SOURCE DATA
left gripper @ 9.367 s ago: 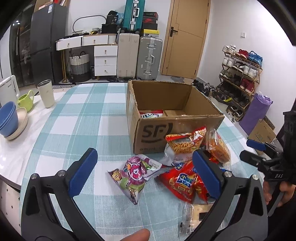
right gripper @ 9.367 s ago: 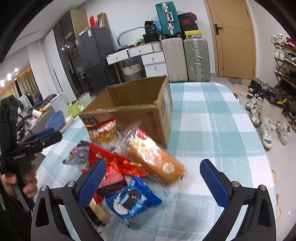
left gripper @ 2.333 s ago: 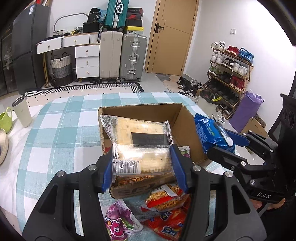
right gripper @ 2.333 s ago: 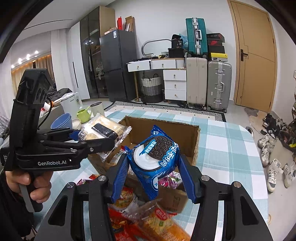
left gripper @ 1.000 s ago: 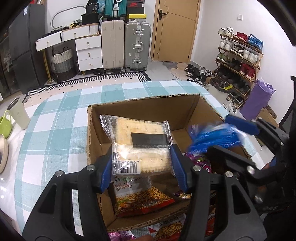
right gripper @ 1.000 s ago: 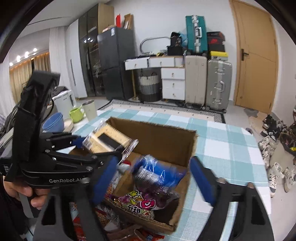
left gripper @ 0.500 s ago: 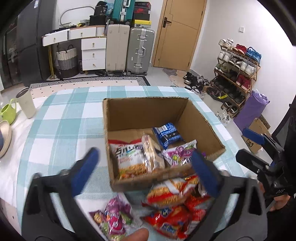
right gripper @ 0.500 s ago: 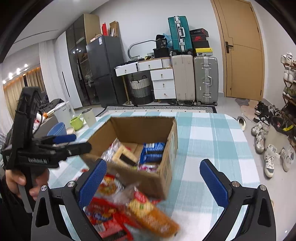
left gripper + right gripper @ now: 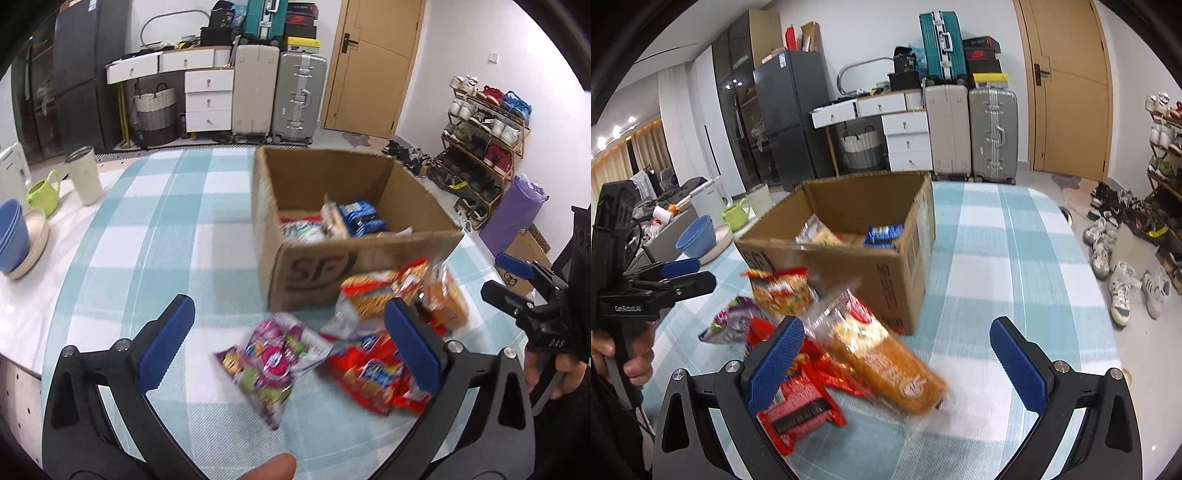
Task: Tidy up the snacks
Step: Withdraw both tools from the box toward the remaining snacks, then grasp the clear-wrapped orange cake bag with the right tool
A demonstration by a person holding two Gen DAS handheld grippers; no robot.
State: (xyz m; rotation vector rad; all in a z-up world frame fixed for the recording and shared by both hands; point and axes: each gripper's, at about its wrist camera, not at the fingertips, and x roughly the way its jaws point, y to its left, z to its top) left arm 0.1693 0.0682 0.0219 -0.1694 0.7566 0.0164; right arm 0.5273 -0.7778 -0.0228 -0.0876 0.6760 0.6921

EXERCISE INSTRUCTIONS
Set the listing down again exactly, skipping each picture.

TASK OUTPUT
left gripper @ 9.367 s ago: 
right gripper @ 9.367 s ago: 
left gripper @ 2.333 s ago: 
right gripper @ 2.333 s ago: 
left gripper @ 1.000 s ago: 
right gripper @ 1.000 s ago: 
left gripper @ 0.500 s ago: 
right gripper @ 0.500 s ago: 
left gripper + right gripper @ now: 
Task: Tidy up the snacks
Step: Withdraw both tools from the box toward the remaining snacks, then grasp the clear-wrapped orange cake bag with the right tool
A demonstration by a person holding two Gen DAS handheld grippers; no robot.
State: (xyz m; rotation vector rad; all in a z-up world frame fixed for the recording and shared by both hands; point and axes: each gripper's, at about its wrist camera, not at the fingertips, and x roughly the way its jaws point, y to its left, z to its top) left arm 0.1693 0.0682 0.0219 -0.1694 0.7566 0.0164; right arm 0.5273 -0.7778 -0.0228 -0.0876 0.6760 0.6921

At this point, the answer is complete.